Berner Kantonslabor zeigte letztes Jahr 230 Lebensmittelbetriebe an
Das Kantonale Laboratorium hat im vergangenen Jahr 6'659 Lebensmittelbetriebe inspiziert. Dabei musste es 1075 kleinere und grössere Beanstandungen aussprechen. 230 Betriebe wurden angezeigt, sieben geschlossen, wie aus einer Mitteilung der Wirtschafts-, Energie- und Umweltdirektion vom Montag hervorgeht.

Vergangenes Jahr wurden nicht nur Proben aus Gastronomie, Metzgereien und Bäckereien untersucht, sondern auch aus dem Handel, wie Kantonschemiker Othmar Deflorin ausführte.
Die Proben seien bis zum letzten Tag der Haltbarkeit aufbewahrt und dann untersucht worden. Dabei habe man festgestellt, dass die Hersteller ihre Datierungen «sehr optimistisch» wählten.
In den allermeisten Fällen hatte das Labor aber nur Dinge zu beanstanden, von denen eine unerhebliche oder kleine Gefahr für die Konsumenten ausging.
Doch es gab auch Ausreisser: Bei 3828 Inspektionen von Verpflegungsbetrieben wurden bei 192 grössere Mängel festgestellt. Bei den 958 Handelsbetrieben gab es 31 schwarze Schafe, bei den 954 Gewerbebetrieben deren 14.
Von den sieben Betrieben, die geschlossen wurden, sind fünf Gastronomiebetriebe. Daneben wurden ein Gewerbebetrieb und ein Handelsbetrieb dicht gemacht.
Betrachtet man die Warengattungen, so gab es am meisten Beanstandungen bei Obst und Gemüse, Getreide, Hülsenfrüchten und Teigwaren sowie Fleisch und Fleischprodukten, wie aus der Proben- und Inspektionsstatistik hervorgeht.
Ein weiteres Thema, das das Kantonale Labor im vergangenen Jahr laut Deflorin beschäftigte, waren die sogenannten Ewigkeitschemikalien. Diese per- und polyfluorierten Alkylsubstanzen (PFAS), sind extrem stabil und langlebig.
Die Gruppe von über 10'000 synthetischen Chemikalien wird seit den 1970-er Jahren in zahlreichen Produkten verwendet. Manche PFAS stehen im Verdacht, gesundheitsschädigend zu sein.
Unter anderem wurden vergangenes Jahr über hundert Fische aus Berner Seen auf PFAS untersucht. In fast allen Proben fanden sich laut Deflorin Rückstände. Die Werte lagen «glücklicherweise» unter den gesetzlichen Höchstwerten, wie der Kantonschemiker sagte.

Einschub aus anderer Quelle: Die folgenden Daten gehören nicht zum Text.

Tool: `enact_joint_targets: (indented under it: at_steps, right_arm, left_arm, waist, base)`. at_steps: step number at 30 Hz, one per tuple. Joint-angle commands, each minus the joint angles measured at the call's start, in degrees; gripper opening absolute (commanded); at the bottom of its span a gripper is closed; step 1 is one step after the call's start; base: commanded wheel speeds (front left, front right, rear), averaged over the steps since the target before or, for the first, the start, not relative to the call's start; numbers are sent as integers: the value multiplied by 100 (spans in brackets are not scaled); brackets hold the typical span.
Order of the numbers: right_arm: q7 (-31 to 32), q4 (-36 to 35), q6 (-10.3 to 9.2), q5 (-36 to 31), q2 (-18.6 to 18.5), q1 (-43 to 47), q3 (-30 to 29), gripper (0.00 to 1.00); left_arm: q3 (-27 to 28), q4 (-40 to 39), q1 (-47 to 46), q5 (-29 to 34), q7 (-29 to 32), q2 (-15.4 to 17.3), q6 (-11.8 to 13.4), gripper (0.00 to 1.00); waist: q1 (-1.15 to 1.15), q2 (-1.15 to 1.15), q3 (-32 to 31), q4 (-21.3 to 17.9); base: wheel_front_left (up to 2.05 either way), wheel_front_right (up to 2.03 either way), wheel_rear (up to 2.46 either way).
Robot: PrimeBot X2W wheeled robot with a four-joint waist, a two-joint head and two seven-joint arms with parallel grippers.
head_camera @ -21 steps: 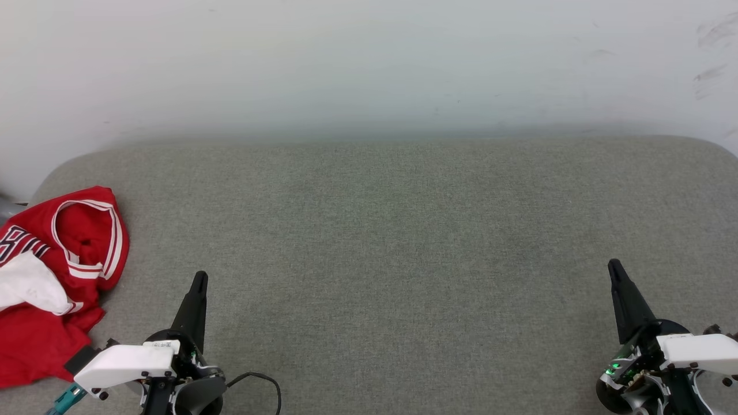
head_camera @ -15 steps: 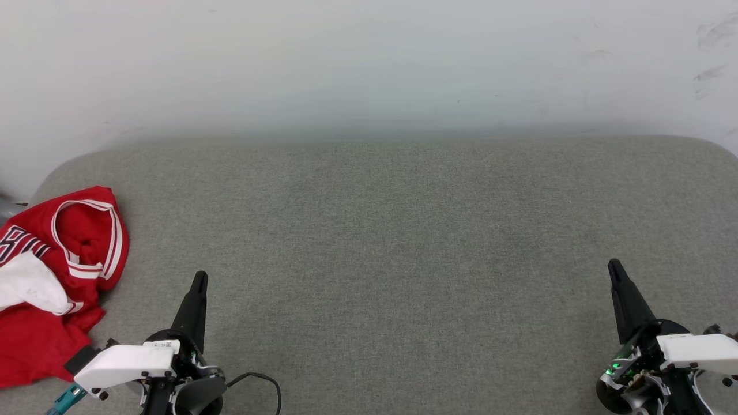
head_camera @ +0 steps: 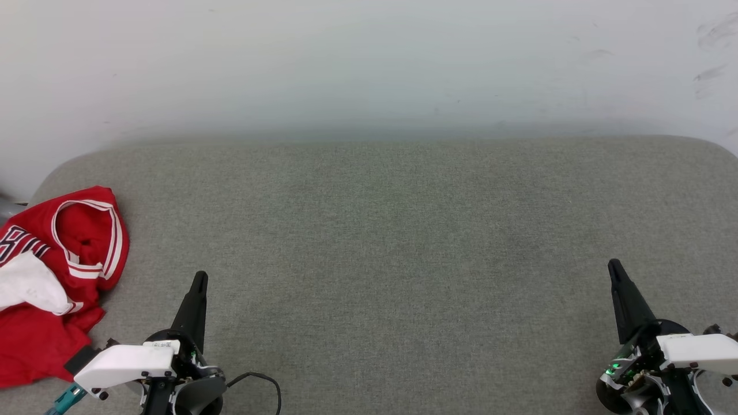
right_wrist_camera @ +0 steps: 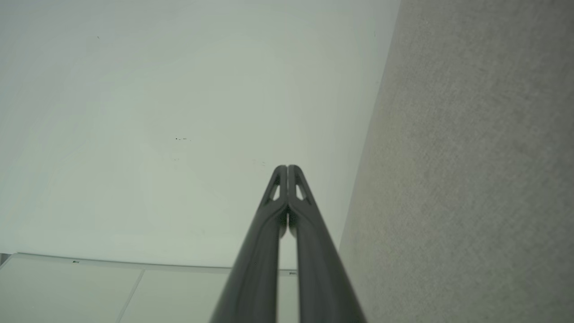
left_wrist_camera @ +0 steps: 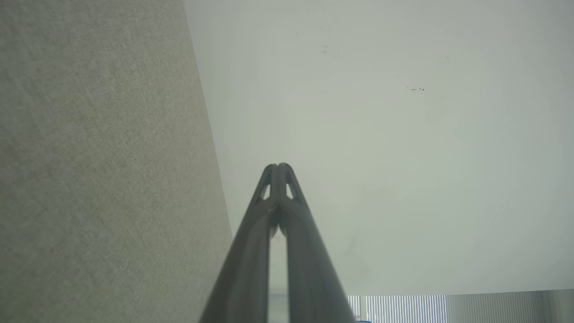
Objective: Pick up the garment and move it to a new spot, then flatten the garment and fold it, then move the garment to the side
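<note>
While two pincers (head_camera: 199, 278) (head_camera: 613, 265) sit closed, one garment (head_camera: 40, 340) lies crumpled.

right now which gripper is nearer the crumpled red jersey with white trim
Left. The left gripper is close beside the crumpled red jersey; the right gripper is far across the grey fabric surface.

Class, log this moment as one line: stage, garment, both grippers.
stage: pickup not started | garment: crumpled, far left of grey cushion | left gripper: jaws shut, empty | right gripper: jaws shut, empty

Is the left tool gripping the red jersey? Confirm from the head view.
No, the left tool is shut on nothing, its tip clear of the crumpled red jersey.
</note>
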Motion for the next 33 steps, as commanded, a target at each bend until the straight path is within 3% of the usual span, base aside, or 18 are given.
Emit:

Im Rahmen einer nationalen Kampagne wurden zudem Fisch, Fleisch und Eier untersucht. Auch dort wurden fast überall Ewigkeitschemikalien gefunden; die Konzentration lag ebenfalls im gesetzlich erlaubten Rahmen. PFAS werde das Labor weiterhin beschäftigen, stellte Deflorin fest. Der Kanton Bern ist daran, eine PFAS-Strategie zu erarbeiten.
Das Kantonale Laboratorium ist zuständig für die Kontrolle von Lebensmitteln, Lebensmittelbetrieben, Gebrauchsgegenständen sowie Bade- und Trinkwasser. Es überwacht zudem die Landwirtschafts-, Umweltschutz-, Chemikalien- und Strahlengesetzgebung.